Detailed Speaker Biographies 

Hossein Razavi 
Hossein Razavi works as the head of global energy practice at Centennial Group International. Prior to joining the Centennial Group, he worked at the World Bank for 25 years, during which time he served a number of managerial and professional positions, including the chief of the Oil and Gas Division, the director of the Energy Department, and the director of Private Sector Development. He has worked extensively in the countries of Central Asia, Eastern Europe, East Asia, and Middle East and North Africa. He also serves on the editorial board of the Energy Journal.

Nadereh Chamlou 
Nadereh Chamlou is a nonresident senior fellow at the Atlantic Council’s empowerME initiative and an international development advisor. Previously, she was a senior advisor at the World Bank, where she held managerial, technical, coordination, and advisory positions in such fields as economic management, corporate governance, private sector development, financial markets, environment, infrastructure, and gender for over 30 years.

Hossein Ebneyousef
Hossein Ebneyousef is an international oil and gas consultant.

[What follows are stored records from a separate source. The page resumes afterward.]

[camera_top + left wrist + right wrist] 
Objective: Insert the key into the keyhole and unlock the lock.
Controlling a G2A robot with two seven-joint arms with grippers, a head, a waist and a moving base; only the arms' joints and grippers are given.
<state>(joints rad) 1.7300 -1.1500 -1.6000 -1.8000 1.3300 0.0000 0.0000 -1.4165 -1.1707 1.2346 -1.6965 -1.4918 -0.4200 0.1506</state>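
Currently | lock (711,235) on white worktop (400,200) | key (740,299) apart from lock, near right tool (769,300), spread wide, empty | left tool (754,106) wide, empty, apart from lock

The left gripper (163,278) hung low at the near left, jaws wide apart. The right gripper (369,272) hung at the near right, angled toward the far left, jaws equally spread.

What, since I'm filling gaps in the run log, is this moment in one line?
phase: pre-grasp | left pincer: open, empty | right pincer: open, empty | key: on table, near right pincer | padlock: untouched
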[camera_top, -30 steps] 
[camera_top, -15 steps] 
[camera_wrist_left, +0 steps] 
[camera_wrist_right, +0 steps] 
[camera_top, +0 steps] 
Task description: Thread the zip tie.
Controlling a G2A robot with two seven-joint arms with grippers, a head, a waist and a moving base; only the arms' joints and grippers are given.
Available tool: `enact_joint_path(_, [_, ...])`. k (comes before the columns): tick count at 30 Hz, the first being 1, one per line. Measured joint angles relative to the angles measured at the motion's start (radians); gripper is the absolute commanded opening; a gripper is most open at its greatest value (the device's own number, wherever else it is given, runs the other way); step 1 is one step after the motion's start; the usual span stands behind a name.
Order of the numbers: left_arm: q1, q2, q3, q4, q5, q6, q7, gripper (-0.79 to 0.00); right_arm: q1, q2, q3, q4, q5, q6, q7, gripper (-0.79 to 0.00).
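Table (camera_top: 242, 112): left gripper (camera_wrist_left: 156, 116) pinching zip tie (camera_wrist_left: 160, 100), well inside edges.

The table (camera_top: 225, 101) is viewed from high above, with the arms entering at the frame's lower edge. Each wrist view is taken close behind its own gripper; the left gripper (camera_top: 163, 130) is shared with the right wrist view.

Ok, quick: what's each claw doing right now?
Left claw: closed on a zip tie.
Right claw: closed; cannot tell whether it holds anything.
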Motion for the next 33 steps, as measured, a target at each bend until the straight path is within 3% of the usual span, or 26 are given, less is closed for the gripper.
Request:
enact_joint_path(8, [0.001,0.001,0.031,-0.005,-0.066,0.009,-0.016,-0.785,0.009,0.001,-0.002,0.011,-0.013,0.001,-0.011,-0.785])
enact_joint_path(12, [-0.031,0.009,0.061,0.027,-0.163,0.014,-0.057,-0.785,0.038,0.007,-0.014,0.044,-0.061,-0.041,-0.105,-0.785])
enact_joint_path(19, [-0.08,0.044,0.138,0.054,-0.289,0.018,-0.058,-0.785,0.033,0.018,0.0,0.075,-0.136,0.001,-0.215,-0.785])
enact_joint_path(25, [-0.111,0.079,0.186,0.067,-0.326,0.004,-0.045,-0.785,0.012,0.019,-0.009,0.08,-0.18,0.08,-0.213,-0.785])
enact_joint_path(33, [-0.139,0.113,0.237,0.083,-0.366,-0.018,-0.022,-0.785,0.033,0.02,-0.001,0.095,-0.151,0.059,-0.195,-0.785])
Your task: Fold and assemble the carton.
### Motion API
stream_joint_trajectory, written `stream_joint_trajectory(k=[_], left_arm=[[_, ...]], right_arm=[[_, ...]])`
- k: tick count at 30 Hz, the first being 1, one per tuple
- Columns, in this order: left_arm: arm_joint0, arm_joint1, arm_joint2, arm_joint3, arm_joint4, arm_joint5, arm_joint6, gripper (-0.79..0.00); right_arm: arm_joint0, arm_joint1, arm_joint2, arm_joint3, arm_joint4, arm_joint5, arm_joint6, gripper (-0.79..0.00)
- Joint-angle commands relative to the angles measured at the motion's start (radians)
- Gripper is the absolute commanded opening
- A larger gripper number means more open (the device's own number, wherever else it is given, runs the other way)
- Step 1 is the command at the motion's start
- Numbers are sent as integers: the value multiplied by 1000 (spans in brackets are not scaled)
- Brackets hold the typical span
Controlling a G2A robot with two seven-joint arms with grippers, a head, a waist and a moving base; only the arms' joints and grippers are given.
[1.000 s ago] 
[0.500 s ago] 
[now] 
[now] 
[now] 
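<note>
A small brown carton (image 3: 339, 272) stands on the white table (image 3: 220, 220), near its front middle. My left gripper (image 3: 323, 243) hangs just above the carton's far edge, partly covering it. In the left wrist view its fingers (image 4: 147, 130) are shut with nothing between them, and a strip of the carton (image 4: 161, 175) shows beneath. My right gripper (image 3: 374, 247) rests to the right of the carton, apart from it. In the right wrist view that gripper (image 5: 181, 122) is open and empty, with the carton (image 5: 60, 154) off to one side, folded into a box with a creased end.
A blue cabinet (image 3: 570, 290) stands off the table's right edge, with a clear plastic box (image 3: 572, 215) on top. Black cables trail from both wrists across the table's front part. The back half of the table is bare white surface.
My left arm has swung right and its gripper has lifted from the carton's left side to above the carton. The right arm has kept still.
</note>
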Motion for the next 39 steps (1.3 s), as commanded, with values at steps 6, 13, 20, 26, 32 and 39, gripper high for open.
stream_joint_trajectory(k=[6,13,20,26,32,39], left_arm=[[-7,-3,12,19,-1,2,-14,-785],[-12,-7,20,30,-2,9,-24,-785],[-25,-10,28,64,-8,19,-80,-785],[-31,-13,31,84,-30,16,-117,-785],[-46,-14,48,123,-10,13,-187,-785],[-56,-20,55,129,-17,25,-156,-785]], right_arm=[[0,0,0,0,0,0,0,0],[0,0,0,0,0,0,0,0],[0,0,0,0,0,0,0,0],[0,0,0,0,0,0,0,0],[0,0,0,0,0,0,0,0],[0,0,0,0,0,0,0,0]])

From 1988 until 2019, he served as the president of International Petroleum Enterprises. Prior to that, Hossein worked for Atlantic Richfield Company (ARCO) for 14 years: for six years he served ARCO International on projects in the Middle East; another six years with ARCO Oil & Gas on evaluating oil- and gas-producing properties for time rating of reserves and coordination of legal, geological, engineering, operation and business evaluation efforts toward acquisition or sales of oil and gas properties; and two years with ARCO’s Corporate Planning on identification and analyses of critical global oil-related issues and response strategies. 

Shahrokh Fardoust
Shahrokh Fardoust is a research professor at the Institute of the Theory and Practice of International Relations at the College of William and Mary. He has more than 30 years of experience in crafting economic development policy and analyzing the global economy and prospects. From 2008 to 2011, he was director of strategy and operations for development economics at the World Bank, where he contributed to the research and policy priorities of the chief economist and ensured the operational relevance of the World Bank’s research.

Alex Vatanka 
Alex Vatanka is the founding director of the Iran Program at the Middle East Institute. He specializes in Middle Eastern regional security affairs with a particular focus on Iran. He was formerly a senior analyst at Jane’s Information Group in London. Vatanka is also a senior fellow in Middle East studies at the U.S. Air Force Special Operations School (USAFSOS) at Hurlburt Field and teaches as an adjunct professor at DISAS at Wright-Patterson Air Force Base. He has testified before the U.S. Congress and lectured widely for both governmental and commercial audiences, including the U.S. Departments of State and Defense, U.S. intelligence agencies, and a list of international corporations.